PROPAGANDA TACTICS: President of the Tibetan-government-in-exile—known as CTA, Panepa Tsering, sent a congratulatory message to Prime Minister Balendra Shah in a repeat of what he had done to interim Prime Minister just as he did to Sushila Karki in September. The idea was to provoke China in the futile hope of Nepal playing weak-kneed role. The Foreign Ministry did not bother to respond in what could have been a bonus for the sender’s propaganda purposes. 

Did the same kind of greeting go to three-time Indian Prime Minister Narendra Modi or his predecessors? If so, they are not reported in the state-owned “Public Service Broadcasting” outlets or the private press. Without Washington’s prompting and New Delhi’s nod, the CTA’s greetings would not have happened nor would have a publicised with such gusto.

On the eve of India’s External Affairs Minister S Jaishankar’s China visit in July last year, the Chinese embassy in New Delhi’s Chanakyapuri conclave reiterated that the Dalai Lama’s succession is China’s internal affair and a hindrance to China-India relations. The trip was in connection with the Shanghai Cooperation Organisation Foreign Ministers’ meeting held in Tianjin. Jaishankar’s visit to the northern neighbour was the first time after the 2020 Sino-Indian border clashes at the Galwan Valley.

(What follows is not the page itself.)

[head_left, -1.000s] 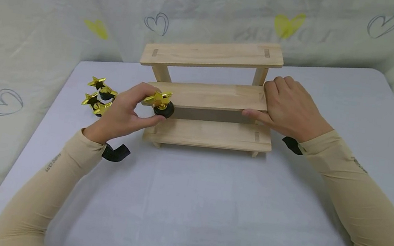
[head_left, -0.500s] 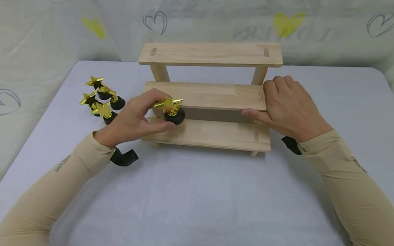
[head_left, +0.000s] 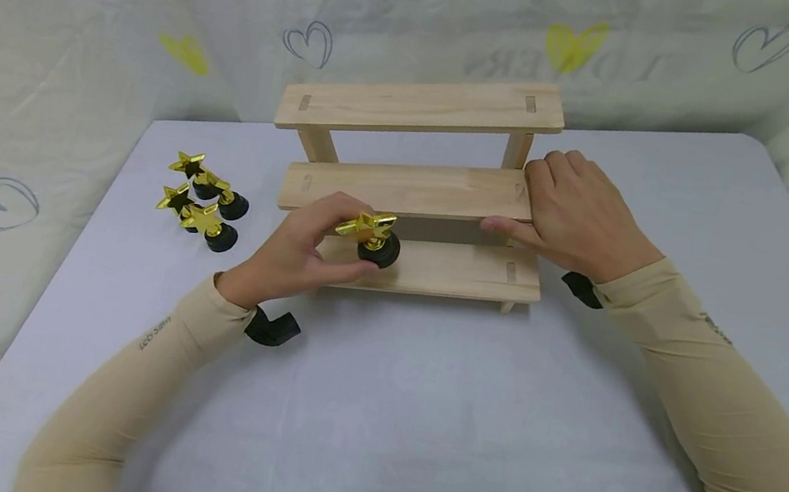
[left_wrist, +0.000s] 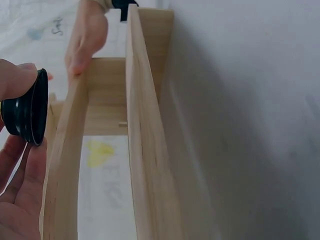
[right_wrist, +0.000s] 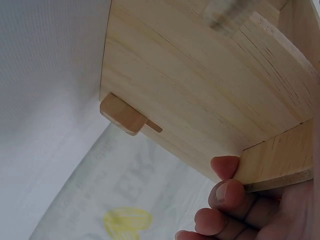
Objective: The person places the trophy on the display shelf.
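A three-step wooden rack (head_left: 421,107) stands at the back middle of the white table (head_left: 416,417). My left hand (head_left: 302,254) pinches a gold star trophy (head_left: 375,236) with a black round base, just above the lowest step (head_left: 452,269). In the left wrist view the black base (left_wrist: 27,112) sits between my fingertips beside the rack's boards (left_wrist: 142,150). My right hand (head_left: 573,212) grips the right end of the middle step (head_left: 410,188), thumb under its edge. The right wrist view shows my fingers (right_wrist: 227,192) curled under that board (right_wrist: 200,85).
Three more gold star trophies (head_left: 200,198) with black bases stand in a cluster on the table left of the rack. A heart-printed cloth (head_left: 89,52) hangs behind and to the left. Bare table stretches in front of the rack.
My left hand has carried the trophy rightward and down, from the left end of the middle step to over the lowest step. The right hand has stayed put.
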Motion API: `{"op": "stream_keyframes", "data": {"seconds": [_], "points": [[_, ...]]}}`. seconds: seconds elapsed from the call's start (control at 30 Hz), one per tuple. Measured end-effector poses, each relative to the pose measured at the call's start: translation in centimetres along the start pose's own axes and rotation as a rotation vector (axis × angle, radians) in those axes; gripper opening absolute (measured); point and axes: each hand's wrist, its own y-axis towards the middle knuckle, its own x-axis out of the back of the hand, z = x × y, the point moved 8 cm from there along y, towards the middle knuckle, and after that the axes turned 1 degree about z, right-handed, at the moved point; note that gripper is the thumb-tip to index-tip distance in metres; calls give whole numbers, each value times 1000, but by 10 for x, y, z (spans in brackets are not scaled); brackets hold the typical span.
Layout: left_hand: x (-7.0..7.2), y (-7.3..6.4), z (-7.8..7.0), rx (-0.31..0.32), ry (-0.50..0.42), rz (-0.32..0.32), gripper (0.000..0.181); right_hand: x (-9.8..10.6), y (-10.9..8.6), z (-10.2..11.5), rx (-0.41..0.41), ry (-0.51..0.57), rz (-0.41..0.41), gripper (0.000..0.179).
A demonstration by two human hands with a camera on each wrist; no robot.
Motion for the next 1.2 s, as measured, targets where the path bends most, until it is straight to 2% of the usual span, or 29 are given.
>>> {"op": "stream_keyframes", "data": {"seconds": [0.43,0.83,1.2], "points": [[-23,11,-4,-81,-40,2,46,0,-1,0,4,-2,3,96],[-48,19,-2,-57,-83,78,43,0,0,-1,-3,-6,13,99],[-63,31,-2,-44,-35,124,44,3,0,1,10,-6,-2,98]]}}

PLAY OF WORDS: The CTA asserts: “The Dalai Lama is a defining spiritual leader for Buddhists. The decision about his reincarnation should follow tradition and be made by him alone. No one else has the right.”  China government’s spokesperson pointed out that the reincarnation issue has become “a thorn China-India relations and has become a burden for India”. Two weeks before Jaishankar flew to the Chinese city, his ministry issued a statement reminding that India “does not take any position or speak on matters concerning beliefs and practices of faith and religion”.

When the inevitable time comes for the reincarnation story to unfold, the situation is bound to attract world attention with the likely political implications closely watched. The suspense-packed question is where will the Fifteenth Dalai Lama be found: in Tibet, some other part of China, Nepal, India or even the US?

A Dalai born outside Tibet might be less preferable even to his most faithful followers. But if he were to open his eye first in Tibet, China’s adversaries would have no control. If he privileged to be born in Nepal, its political advantages for “Free Tibet” groups could find the development greatly advantageous, even if Kathmandu would have to bear the extra burden of maintaining the existing political balance between China and its opponents aiming at Tibet’s soft underbelly for 70 years. However, the Dalai born of a Tibetan mother in Nepal could be prevented from returning to Nepal if his presence proved too burdensome for Nepal.

Spread over a vast area of 2.5 million square kilometres, the sparsely populated Tibet Autonomous Region is a massive store of freshwater and natural resources. It is also the source of no less than ten large river systems that caters to, what experts say, up to 45 per cent of the world’s population in different regions of Asia, including South Asia.